O Direito de Ir e Vir
Por Iriam Gomes Starling
Três capitais brasileiras e onze cidades de São Paulo têm greve nessa sexta feira (18 de maio de 2014); manifestantes da greve dos correios ocuparam uma das principais avenidas da cidade de Belo Horizonte (12 de fevereiro de 2014) deixando o trânsito complicado na região; manifestantes sem-teto bloqueiam os dois sentidos da Rodovia Régis Bittencourt, na região metropolitana de São Paulo (04 de setembro de 2012); assentados invadem a rodovia BR-364 (22 de abril de 2014) e provocam congestionamento quilométrico; estas e centenas de outras manchetes de jornais ilustram o quanto o desgoverno, a falta de planejamento urbano e o poder capitalista concentrado nas mãos de algumas centenas de poderosos empresários minam a nossa Constituição.
O direito de ir e vir, garantido pela Constituição Federal de 1988 (Art. 5º – XV), tem sido negado à população de diversas formas. Como dever do poder público: União, Estados e Municípios, o transporte público tem sido negligenciado, deixando o povo à mercê da sorte, contando apenas com seus próprios recursos e a solidariedade de amigos, conhecidos e parentes.
Basta que uma fração da sociedade se revolte por qualquer motivo para que estradas, avenidas e ruas de grande movimento sejam bloqueadas pelos insatisfeitos, causando um enorme transtorno na rotina de milhares de pessoas e, não raro, um caos urbano generalizado.
O bem-estar, o desenvolvimento, a igualdade e a justiça são valores supremos de nossa Constituição, tornadas palavras vazias no suposto Estado Democrático brasileiro.
Mas, de quem é a culpa afinal?
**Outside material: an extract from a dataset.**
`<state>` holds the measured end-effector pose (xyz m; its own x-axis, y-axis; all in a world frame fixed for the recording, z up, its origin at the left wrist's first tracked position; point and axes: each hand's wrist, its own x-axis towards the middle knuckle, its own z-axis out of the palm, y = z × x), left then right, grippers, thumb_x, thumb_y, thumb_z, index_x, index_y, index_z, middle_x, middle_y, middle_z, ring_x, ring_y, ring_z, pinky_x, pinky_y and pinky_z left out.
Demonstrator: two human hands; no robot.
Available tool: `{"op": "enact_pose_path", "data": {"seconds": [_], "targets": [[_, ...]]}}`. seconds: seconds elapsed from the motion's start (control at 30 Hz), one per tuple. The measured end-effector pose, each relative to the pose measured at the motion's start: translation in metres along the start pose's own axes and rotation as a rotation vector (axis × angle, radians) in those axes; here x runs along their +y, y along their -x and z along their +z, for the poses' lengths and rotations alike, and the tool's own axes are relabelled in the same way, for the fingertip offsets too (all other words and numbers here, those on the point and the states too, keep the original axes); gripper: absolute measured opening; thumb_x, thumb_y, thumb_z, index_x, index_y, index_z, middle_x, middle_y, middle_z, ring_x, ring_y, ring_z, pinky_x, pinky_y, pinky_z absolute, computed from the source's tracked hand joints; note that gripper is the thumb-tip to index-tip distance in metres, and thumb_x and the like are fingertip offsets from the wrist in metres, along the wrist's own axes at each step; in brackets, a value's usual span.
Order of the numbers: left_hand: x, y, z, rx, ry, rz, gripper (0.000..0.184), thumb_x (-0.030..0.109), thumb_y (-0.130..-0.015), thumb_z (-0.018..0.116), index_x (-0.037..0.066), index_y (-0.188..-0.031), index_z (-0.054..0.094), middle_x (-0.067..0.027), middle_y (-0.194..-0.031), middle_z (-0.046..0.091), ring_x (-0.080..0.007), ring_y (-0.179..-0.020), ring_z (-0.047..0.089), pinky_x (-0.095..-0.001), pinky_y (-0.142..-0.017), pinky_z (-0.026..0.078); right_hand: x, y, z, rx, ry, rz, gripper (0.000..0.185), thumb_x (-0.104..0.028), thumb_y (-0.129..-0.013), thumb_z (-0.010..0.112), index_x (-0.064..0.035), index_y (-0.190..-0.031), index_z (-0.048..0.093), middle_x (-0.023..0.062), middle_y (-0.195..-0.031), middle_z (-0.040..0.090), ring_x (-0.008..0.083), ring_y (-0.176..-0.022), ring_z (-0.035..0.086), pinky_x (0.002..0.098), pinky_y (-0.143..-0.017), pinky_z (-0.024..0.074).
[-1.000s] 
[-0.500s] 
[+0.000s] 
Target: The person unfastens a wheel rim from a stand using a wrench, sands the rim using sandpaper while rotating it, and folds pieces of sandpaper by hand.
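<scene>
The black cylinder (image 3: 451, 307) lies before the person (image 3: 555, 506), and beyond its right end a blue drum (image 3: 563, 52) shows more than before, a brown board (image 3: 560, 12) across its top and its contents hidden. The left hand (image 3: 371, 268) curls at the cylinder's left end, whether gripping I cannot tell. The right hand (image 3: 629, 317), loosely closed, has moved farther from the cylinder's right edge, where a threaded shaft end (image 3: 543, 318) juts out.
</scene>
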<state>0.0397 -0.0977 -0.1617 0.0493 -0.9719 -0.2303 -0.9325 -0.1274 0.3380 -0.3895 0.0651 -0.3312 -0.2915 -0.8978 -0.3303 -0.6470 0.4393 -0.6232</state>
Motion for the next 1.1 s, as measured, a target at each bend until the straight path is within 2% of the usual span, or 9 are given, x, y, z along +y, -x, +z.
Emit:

Culpa: palavra banida do dicionário dos “politicamente corretos”, mas que não pode ser esquecida se quisermos de fato transformar o Brasil em uma sociedade fraterna, pluralista e sem preconceitos. A culpa é do governo, dizem os da oposição, a culpa é da economia internacional, dizem economistas, a culpa é da ignorância que assola esse país, dizem supostos eruditos, não devemos procurar culpados, dizem os politicamente corretos… A “culpa”, na verdade, é de cada um de nós que não pensamos no “outro” em nosso dia-a-dia.
A tolerância com as infrações e crimes, desde os mais banais até os mais graves cometidos por pessoas dos mais variados status socioeconômicos vêm do medo de sermos julgados um dia pelos nossos próprios crimes e infrações, de sermos delatados, descobertos ou surpreendidos. Teríamos uma vida bem mais confortável se cada brasileiro, antes de cometer seu “pequeno” delito o multiplicasse pelos 200 milhões de brasileiros e imaginasse o impacto disso na população e para si mesmo. Seríamos mais seguros se cada um de nós se colocasse no lugar dos pacientes, do enganado, do prejudicado, antes de cometermos nossas pequenas ou grandes infrações.
Será mesmo que não há outra forma de se conseguir ser ouvido sem prejudicar centenas ou mesmo milhares de pessoas? Será que não há outra forma de se reivindicar melhorias sem arriscar a saúde ou mesmo a vida de toda uma população? Será que não há uma forma de cada um se divertir sem perturbar o sono do outro?
O egoísmo, egocentrismo, inveja, ganância e outros tantos “defeitos” humanos devem ser constantemente policiados, vigiados e contidos em prol da sobrevivência não só da humanidade, mas de todo nosso planeta. A vida é preciosa e muito e curta para que a desperdicemos com mesquinharias e vilanias.
Autora: Médica Cirurgiã Geral Iriam Gomes Starling é também graduada em Belas Artes. Trabalha profissionalmente com ilustração médica desde 1985. O primeiro livro ilustrado foi Obstetrícia, do prof. Mário Correa, 1988. Hoje possui milhares de ilustrações publicadas em livros didáticos e periódicos.